Recuerdo que uno de los grandes debates alrededor de la finalidad de la pena, hablando de derecho criminal, es aquel que se concentra en el hecho de la resocialización del individuo.

 Los opositores de esta teoría, liberales genéricos -desde luego-, suelen argumentar que ninguna sociedad puede ser tan buena como para permitirle aprovecharse de la situación de "indefensión" del condenado y así dejar que le imponga a este una serie de valores "resocializadores" que ni siquiera los miembros más reputados de la tal sociedad suelen cumplir.

A partir de allí, se afirma que, de ser así, estaríamos frente a una especie de dictadura del derecho penal, basada en su función básica de apenas control social que en muchos sectores sociales aplauden; por ejemplo: reducción del hampa en pos de la preservación del dominio de bienes en cabeza de solo unos cuantos.  Dentro de las mil incógnitas que la paz trae consigo (entre ellas, la del plebiscito que "Santos puede perder", y la renuencia del ELN a sentarse con seriedad a negociar), cabe resaltar una muy importante, ya planteada para el final de la confrontación armada, o sea, para el propio inicio del posconflicto.

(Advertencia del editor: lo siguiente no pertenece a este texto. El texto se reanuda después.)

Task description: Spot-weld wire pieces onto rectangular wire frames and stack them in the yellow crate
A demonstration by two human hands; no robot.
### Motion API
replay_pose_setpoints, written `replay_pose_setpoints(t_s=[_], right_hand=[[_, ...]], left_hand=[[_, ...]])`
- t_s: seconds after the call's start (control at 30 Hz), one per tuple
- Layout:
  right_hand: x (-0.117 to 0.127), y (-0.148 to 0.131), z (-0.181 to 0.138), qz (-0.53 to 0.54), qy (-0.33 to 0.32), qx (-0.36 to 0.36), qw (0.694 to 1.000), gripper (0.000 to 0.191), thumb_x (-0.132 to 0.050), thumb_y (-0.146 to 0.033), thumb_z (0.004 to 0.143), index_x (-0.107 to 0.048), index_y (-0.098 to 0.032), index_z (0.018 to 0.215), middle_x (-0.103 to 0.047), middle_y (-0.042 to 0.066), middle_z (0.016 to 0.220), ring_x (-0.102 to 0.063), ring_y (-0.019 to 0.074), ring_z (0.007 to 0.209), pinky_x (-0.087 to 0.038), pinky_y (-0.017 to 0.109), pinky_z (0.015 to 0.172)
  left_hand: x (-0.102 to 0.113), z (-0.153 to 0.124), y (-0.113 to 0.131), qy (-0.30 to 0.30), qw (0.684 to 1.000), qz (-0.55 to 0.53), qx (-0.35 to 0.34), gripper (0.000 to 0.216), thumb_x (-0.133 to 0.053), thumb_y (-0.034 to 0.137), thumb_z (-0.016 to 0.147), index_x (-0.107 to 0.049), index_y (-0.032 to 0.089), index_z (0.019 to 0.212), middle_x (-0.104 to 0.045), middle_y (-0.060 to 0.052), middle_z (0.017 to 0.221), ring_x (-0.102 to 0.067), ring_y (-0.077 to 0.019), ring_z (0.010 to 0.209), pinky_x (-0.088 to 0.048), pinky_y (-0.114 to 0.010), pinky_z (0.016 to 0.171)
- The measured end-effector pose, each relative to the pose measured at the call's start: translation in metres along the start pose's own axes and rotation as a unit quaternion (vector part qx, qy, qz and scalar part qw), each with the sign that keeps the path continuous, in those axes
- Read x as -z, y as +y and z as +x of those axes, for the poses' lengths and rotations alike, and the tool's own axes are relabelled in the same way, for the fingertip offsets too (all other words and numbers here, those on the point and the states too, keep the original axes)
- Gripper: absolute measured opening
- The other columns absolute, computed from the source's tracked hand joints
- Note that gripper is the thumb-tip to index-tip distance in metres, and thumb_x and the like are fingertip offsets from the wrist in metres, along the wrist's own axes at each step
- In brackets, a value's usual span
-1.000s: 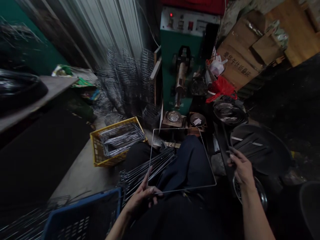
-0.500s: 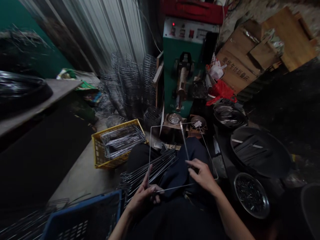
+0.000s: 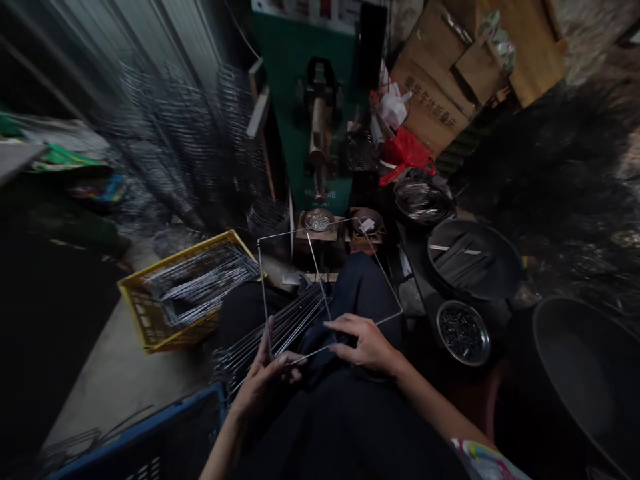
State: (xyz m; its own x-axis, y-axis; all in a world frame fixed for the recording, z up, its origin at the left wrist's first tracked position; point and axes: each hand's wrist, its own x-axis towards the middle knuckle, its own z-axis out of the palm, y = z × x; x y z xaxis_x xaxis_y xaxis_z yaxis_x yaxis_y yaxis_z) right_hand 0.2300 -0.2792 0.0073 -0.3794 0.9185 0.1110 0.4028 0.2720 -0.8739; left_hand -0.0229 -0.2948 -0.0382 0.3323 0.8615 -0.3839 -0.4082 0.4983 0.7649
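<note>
A thin rectangular wire frame (image 3: 263, 287) is held up over the lap, tilted away from me. My left hand (image 3: 273, 367) is closed on its near left corner, the thumb lying along the near wire. My right hand (image 3: 365, 340) pinches a straight metal strip (image 3: 318, 273) near its lower end, close to the frame's near side. The strip's upper end stands inside the frame, just below the far wire. Across my left thigh lies a bundle of bent wire frames (image 3: 285, 327).
A yellow crate (image 3: 135, 313) of wire frames is on the left, a blue crate (image 3: 150, 433) below it. Ahead stands a green machine (image 3: 285, 120) with small dishes before it. A bowl of small metal pieces (image 3: 463, 333) and a dark basin (image 3: 500, 267) sit at right.
My view has swung right and down, so the surroundings shift left and up. The right hand has come closer to the left with the strip. The wire frame has turned slightly.
</note>
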Motion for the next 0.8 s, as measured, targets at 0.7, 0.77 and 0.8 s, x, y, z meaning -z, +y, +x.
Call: replay_pose_setpoints(t_s=[0.7, 0.77, 0.8], right_hand=[[0.016, 0.034, 0.003, -0.187, 0.038, -0.017, 0.982, 0.066, -0.07, -0.042, 0.084, -0.046, -0.028, 0.143, -0.054, 0.008, 0.14, -0.053, 0.0244, 0.127, -0.039, 0.046, 0.109], [0.022, 0.038, 0.014, -0.181, 0.051, -0.025, 0.982, 0.062, -0.07, -0.043, 0.083, -0.051, -0.026, 0.14, -0.057, 0.007, 0.137, -0.055, 0.0232, 0.125, -0.043, 0.041, 0.106], [0.025, 0.039, 0.02, -0.178, 0.057, -0.032, 0.982, 0.061, -0.07, -0.045, 0.083, -0.053, -0.026, 0.139, -0.058, 0.007, 0.136, -0.056, 0.0229, 0.124, -0.045, 0.039, 0.105]], left_hand=[[-0.01, -0.001, 0.003, -0.024, 0.999, 0.02, 0.02, 0.099, -0.065, 0.031, 0.088, 0.009, 0.032, 0.153, -0.074, -0.011, 0.093, -0.066, -0.0193, 0.064, -0.045, -0.027, 0.058], [-0.012, -0.002, 0.003, -0.033, 0.999, 0.023, 0.025, 0.096, -0.064, 0.031, 0.089, 0.007, 0.031, 0.154, -0.074, -0.012, 0.095, -0.066, -0.019, 0.065, -0.044, -0.027, 0.058], [-0.013, -0.002, 0.003, -0.037, 0.999, 0.026, 0.024, 0.096, -0.063, 0.031, 0.089, 0.007, 0.031, 0.154, -0.074, -0.013, 0.096, -0.066, -0.0191, 0.065, -0.044, -0.027, 0.058]])
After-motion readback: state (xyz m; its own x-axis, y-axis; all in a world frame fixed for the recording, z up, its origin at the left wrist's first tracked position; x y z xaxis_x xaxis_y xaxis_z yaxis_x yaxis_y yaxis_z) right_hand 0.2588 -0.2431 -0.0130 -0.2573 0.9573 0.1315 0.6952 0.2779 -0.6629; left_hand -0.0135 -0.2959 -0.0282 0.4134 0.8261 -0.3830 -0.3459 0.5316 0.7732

Se trata de una de las partes más importantes de la finalización del estado de guerra: la labor de convicción íntima de los múltiples actores, armados y no armados, acerca de la necesidad, no ya de dejar de pelear, sino de construir esa nueva realidad de convivencia entre desiguales que no por serlo tienen que andar matándose. Una idea tan obvia, que en Colombia cumplimos nada más parcialmente, ¿puede incrustarse de manera inamovible entre los ciudadanos? Es decir, ¿podremos dejar de ser problemáticos, conflictivos y violentos con solo desearlo? El gobierno Santos, del que se podrá decir cualquier cosa, menos que no esté comprometido con este asunto, ha recurrido, para superar la etapa del mero deseo, a una vieja fórmula que no pocas veces he criticado desde aquí: el famoso fetichismo jurídico, o sea, tratar de arreglar la realidad desde las normas de derecho, sin seguir preferentemente el camino contrario, que es el que la historia de la humanidad recomienda: crear leyes desde un primigenio reconocimiento de lo que pasa en la sociedad. El gobierno se la ha jugado, además, con una política de Estado que no es nueva, pero que por primera vez enfoca el asunto oficialmente, y sin vergüenza, sin más vueltas: los colombianos no somos gente pacífica (ni súper-feliz, aunque encuestas ridículas digan lo contrario), y por eso aquí es necesario regresar a lo básico, es decir, enseñar la paz: con uno mismo y con los demás.

Así, con la promulgación de la ley 1732 de 2014, y del decreto 1038 de 2015 que la reglamenta, en los colegios -y potestativamente en universidades- habrá que educar sobre paz. Revisa uno el decreto reglamentario y no se encuentra que la Cátedra de la Paz -que así se llama el mandato legal- esté sustanciada desde elementos de la vida extraños a nadie: son cosas que en cualquier país medianamente civilizado se dan por sentadas. No faltarán, por supuesto, las mismas críticas que repitan lo de la teleología de la pena: que a nadie se le pueden imponer los valores de nadie. Puede ser. Pero algo habrá que hacer para parar la guerra, no la del monte, que es tan compleja y tan impulsada por negocios, sino la de la calle, la de la casa, la interior de cada quien.